- _Recorded data_
((

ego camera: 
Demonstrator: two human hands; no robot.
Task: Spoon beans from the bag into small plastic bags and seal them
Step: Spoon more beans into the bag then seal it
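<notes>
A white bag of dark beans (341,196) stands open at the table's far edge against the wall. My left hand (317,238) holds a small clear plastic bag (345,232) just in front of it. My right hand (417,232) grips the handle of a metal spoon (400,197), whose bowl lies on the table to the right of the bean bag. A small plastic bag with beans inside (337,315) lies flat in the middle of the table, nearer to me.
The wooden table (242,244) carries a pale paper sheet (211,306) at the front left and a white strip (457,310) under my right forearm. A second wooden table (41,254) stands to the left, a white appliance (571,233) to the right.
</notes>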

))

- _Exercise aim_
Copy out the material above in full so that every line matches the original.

- _Answer area_
ego camera: 
Demonstrator: two human hands; no robot.
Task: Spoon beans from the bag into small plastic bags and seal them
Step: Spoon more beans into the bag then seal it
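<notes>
A white bag of dark beans (341,196) stands open at the table's far edge against the wall. My left hand (317,238) holds a small clear plastic bag (345,232) just in front of it. My right hand (417,232) grips the handle of a metal spoon (400,197), whose bowl lies on the table to the right of the bean bag. A small plastic bag with beans inside (337,315) lies flat in the middle of the table, nearer to me.
The wooden table (242,244) carries a pale paper sheet (211,306) at the front left and a white strip (457,310) under my right forearm. A second wooden table (41,254) stands to the left, a white appliance (571,233) to the right.
</notes>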

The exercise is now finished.